To take an example, one of the onstage exchanges between a young married couple begins with an ambiguous yet heated argument about whether it makes sense to refer to two men as ‘all of them.’ Wordplay and purposeful miscommunication initially give these vignettes a charming, Seinfeldian humour.
But, as the play progresses, the exchanges become darker and more sinister as piece by piece, the context of their conversation is revealed. The audience is forced to reconsider what they thought they knew about the couple’s earlier exchanges, and made to doubt the true meaning of their bickering dialogue.
The struggle for meaning – to communicate, and to understand – is perhaps the one aspect which most strongly links all six scenes. Some characters get caught up on particular words, obsessively evaluating semantics and particulars, allowing the purpose of their speech to drift aimlessly in the process. Shyness and uncertainty cause others to obscure and sugar-coat their points, forcing them to requalify their statements again and again until the audience is entirely incapable of discerning fact from fiction.
One character in particular, whose partner is trying tactfully to end their relationship, is simultaneously paranoid about and entirely naïve of the other’s intention; rather than listening to his partner, he rants and raves about his own insecurities, berating him one moment, and asking him to ‘make out’ the next.

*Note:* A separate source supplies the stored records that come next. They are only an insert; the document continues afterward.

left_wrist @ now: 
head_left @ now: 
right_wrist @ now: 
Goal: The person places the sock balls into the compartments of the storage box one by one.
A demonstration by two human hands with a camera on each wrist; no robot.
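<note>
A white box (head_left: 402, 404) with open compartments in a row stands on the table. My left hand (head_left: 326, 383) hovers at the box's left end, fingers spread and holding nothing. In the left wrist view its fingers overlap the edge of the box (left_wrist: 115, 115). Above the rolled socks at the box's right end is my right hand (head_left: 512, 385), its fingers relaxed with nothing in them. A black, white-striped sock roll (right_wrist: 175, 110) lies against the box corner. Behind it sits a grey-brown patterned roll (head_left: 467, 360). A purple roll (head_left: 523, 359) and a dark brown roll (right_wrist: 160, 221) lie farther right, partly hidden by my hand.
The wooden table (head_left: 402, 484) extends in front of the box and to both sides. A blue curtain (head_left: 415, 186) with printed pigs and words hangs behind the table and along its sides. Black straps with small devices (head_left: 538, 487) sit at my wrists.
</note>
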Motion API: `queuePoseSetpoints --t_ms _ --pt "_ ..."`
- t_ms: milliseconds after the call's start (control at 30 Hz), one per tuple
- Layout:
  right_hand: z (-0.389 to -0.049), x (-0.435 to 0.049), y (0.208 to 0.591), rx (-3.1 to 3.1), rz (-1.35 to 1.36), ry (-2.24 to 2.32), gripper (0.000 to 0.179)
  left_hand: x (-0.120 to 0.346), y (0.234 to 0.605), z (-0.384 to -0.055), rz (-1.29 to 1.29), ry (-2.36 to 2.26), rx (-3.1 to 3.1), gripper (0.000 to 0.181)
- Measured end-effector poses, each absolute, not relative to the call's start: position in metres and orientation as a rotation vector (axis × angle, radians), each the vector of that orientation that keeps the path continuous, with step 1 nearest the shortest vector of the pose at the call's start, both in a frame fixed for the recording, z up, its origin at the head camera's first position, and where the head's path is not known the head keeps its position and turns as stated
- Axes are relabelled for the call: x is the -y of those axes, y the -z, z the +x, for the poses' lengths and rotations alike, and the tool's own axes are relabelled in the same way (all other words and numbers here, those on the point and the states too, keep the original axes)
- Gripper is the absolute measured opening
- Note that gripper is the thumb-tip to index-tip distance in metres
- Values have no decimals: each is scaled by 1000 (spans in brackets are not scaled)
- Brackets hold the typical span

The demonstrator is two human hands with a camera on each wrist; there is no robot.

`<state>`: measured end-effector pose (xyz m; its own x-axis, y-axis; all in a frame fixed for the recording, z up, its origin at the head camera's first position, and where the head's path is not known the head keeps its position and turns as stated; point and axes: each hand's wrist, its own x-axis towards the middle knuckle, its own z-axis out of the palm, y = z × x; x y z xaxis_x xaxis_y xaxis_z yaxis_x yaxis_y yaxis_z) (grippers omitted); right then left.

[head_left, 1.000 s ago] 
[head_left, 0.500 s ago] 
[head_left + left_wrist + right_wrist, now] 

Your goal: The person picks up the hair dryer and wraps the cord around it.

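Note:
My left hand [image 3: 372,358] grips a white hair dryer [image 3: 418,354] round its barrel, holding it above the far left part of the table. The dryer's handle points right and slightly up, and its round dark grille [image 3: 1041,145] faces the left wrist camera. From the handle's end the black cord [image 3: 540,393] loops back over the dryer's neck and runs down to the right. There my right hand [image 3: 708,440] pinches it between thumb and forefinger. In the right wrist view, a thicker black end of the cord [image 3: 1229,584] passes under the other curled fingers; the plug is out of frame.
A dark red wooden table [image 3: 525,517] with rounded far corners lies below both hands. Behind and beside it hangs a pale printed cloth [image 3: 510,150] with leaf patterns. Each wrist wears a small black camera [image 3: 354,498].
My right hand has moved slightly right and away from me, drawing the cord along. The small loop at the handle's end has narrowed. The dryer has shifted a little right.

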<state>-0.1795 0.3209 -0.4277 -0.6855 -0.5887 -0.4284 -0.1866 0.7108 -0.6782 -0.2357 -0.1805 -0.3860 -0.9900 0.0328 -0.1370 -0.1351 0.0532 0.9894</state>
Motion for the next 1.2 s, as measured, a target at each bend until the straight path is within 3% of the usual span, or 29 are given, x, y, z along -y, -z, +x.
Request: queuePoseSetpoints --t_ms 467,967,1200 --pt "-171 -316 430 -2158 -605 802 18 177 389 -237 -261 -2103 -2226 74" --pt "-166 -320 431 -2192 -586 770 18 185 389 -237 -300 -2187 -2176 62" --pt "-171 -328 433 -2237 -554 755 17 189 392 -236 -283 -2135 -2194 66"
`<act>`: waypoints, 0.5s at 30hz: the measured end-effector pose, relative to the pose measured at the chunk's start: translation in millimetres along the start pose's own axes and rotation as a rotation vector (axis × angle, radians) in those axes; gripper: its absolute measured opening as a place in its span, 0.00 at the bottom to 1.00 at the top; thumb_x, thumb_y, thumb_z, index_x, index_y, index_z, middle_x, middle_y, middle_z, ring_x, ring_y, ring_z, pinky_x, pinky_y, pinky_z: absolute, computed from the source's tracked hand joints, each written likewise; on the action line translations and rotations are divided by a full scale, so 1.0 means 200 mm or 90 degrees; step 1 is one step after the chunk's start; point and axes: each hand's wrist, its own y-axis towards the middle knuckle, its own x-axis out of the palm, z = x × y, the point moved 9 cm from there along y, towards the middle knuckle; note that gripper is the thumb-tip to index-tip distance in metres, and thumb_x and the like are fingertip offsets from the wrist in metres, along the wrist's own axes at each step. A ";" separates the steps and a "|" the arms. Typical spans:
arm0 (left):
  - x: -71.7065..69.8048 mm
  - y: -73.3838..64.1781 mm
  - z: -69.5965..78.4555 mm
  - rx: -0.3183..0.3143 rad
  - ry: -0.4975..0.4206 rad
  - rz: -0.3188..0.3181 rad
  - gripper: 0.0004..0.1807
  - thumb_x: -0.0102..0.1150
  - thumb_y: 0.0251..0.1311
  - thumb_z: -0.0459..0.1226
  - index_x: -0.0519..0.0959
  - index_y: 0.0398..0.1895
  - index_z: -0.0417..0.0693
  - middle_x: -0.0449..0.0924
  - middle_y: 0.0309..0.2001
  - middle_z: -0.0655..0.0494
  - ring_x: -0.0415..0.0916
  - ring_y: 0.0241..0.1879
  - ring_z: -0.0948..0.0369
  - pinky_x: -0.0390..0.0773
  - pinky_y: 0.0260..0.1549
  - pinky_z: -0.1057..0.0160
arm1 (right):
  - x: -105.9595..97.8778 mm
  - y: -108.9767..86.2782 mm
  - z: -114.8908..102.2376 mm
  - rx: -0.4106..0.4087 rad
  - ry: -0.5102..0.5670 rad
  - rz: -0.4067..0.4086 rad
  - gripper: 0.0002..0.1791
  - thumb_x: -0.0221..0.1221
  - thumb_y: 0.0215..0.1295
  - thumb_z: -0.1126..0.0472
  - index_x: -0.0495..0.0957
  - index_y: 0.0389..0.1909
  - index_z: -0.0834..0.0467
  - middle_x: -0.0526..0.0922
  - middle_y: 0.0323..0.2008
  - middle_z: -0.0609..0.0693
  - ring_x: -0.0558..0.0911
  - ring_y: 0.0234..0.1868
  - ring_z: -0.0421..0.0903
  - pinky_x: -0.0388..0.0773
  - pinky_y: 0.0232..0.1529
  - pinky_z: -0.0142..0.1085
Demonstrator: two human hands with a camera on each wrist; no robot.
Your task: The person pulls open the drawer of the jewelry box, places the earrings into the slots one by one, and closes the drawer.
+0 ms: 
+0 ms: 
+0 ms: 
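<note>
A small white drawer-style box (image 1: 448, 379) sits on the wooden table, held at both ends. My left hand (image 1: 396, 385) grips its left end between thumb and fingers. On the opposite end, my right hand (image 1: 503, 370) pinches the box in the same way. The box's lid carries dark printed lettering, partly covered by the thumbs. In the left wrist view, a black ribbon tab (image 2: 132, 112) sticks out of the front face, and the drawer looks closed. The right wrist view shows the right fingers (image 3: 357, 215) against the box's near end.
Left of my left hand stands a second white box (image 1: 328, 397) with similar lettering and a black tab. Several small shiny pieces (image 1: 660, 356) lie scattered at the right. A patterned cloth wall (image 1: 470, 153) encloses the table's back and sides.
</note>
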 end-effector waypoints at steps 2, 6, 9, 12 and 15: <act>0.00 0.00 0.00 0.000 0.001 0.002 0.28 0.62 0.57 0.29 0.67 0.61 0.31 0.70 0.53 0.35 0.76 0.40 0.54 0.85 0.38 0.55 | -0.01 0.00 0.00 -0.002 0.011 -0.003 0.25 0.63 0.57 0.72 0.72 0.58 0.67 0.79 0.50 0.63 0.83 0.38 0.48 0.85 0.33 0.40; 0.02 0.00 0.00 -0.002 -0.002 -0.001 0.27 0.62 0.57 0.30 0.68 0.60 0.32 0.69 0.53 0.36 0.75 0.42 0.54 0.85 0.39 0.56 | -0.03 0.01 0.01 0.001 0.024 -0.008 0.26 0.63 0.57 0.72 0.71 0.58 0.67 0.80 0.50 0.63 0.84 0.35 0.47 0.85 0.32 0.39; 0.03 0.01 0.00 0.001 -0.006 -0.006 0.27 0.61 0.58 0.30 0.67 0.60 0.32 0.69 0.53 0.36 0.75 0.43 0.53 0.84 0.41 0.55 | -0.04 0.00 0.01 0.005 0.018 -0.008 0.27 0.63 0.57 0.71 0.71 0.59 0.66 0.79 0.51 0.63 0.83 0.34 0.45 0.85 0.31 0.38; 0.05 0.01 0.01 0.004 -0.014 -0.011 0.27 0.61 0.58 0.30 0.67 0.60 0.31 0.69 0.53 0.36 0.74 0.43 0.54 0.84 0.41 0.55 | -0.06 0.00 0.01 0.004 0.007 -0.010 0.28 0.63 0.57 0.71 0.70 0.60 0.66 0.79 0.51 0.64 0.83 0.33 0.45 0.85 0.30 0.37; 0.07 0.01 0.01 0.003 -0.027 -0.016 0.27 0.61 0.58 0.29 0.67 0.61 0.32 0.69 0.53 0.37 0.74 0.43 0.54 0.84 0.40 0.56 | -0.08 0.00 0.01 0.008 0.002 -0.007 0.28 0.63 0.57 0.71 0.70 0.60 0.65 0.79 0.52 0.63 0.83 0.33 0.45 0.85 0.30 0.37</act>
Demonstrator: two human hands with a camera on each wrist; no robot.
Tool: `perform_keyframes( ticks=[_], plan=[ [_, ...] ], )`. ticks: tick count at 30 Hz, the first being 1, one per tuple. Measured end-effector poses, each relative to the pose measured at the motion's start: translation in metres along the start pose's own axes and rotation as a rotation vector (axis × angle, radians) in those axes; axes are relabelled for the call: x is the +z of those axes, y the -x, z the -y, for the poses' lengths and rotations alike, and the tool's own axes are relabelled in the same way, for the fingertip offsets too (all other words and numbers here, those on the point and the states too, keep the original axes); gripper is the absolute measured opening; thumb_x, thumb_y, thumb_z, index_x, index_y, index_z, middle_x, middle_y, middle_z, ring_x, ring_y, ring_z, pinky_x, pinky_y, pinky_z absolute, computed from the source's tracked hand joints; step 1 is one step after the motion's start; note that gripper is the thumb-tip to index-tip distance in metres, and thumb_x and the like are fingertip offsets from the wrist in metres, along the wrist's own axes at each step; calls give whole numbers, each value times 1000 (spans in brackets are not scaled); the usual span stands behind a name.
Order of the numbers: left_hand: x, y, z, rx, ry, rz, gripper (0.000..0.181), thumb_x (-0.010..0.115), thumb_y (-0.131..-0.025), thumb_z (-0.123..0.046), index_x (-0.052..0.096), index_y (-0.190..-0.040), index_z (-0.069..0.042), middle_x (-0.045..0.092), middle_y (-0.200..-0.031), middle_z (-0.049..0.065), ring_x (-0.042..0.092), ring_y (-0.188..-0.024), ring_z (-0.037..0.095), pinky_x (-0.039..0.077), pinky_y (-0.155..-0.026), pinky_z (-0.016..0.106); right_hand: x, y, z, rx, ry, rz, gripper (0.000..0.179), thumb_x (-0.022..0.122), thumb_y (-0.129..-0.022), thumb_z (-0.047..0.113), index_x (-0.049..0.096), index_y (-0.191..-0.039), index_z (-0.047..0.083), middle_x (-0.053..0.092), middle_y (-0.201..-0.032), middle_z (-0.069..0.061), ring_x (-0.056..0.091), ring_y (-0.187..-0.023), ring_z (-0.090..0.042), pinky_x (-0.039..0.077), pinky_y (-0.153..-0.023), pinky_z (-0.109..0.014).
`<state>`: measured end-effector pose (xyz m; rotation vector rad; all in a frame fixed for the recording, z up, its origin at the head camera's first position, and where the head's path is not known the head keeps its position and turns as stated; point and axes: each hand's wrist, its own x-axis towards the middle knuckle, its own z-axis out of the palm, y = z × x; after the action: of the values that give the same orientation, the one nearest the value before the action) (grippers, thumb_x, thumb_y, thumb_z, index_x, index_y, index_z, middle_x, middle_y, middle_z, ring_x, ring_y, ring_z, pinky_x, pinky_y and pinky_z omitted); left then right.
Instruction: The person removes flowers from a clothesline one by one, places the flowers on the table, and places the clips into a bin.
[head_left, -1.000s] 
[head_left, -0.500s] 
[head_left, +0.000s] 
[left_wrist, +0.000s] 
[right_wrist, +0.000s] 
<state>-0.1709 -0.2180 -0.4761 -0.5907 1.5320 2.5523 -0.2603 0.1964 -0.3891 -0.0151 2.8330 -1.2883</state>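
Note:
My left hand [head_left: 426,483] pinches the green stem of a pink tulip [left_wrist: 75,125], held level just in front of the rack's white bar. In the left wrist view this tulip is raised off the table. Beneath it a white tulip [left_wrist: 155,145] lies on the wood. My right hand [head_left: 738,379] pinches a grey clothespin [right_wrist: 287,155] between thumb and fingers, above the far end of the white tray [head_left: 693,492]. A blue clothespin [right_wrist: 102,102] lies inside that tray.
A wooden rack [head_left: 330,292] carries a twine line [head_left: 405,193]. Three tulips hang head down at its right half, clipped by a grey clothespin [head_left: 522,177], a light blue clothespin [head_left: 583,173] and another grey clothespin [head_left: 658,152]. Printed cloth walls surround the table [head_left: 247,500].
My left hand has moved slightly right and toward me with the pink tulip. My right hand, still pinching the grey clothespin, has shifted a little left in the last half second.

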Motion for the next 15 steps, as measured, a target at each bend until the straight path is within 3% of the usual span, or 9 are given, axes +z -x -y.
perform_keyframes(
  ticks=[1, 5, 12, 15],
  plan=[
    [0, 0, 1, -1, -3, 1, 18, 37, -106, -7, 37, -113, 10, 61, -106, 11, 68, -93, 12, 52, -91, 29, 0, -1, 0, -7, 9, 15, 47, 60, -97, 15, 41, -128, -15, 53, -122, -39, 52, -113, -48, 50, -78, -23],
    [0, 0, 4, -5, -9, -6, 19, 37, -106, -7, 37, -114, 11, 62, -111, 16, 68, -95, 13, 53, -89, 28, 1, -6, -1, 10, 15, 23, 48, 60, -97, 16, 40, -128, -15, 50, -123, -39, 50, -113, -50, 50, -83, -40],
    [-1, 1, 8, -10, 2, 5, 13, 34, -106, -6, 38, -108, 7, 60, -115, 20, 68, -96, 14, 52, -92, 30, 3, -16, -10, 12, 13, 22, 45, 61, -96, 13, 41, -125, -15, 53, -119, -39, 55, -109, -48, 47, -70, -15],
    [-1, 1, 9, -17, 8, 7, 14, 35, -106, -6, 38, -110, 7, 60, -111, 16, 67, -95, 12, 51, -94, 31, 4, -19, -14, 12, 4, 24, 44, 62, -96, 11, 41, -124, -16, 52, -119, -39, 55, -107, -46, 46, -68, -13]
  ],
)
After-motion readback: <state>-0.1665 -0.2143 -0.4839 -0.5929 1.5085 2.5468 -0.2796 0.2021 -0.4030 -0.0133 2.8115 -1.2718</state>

This grinding, frustrating approach to dialogue will likely wear thin on some viewers. At the end of the first act, I found myself beginning to cross over from intrigued frustration to all-out annoyance. But, after an impeccably timed intermission, the second act’s slightly increased pace left me captivated by the play’s conclusion. This was, no doubt, thanks to the quality of the performances. The acting, on full display owing to the production’s minimal staging, was strong enough to carry the narrative (or lack thereof) forward through this slight slump, and on to a climactic and fervent ending.
While Autobahn doesn’t leave the audience with many answers, it offers enough questions to keep the more inquisitive among us intrigued for quite some time. The recurring image of the car seems relevant here. We never reach our destination – the audience, like the cast, is simply along for the ride.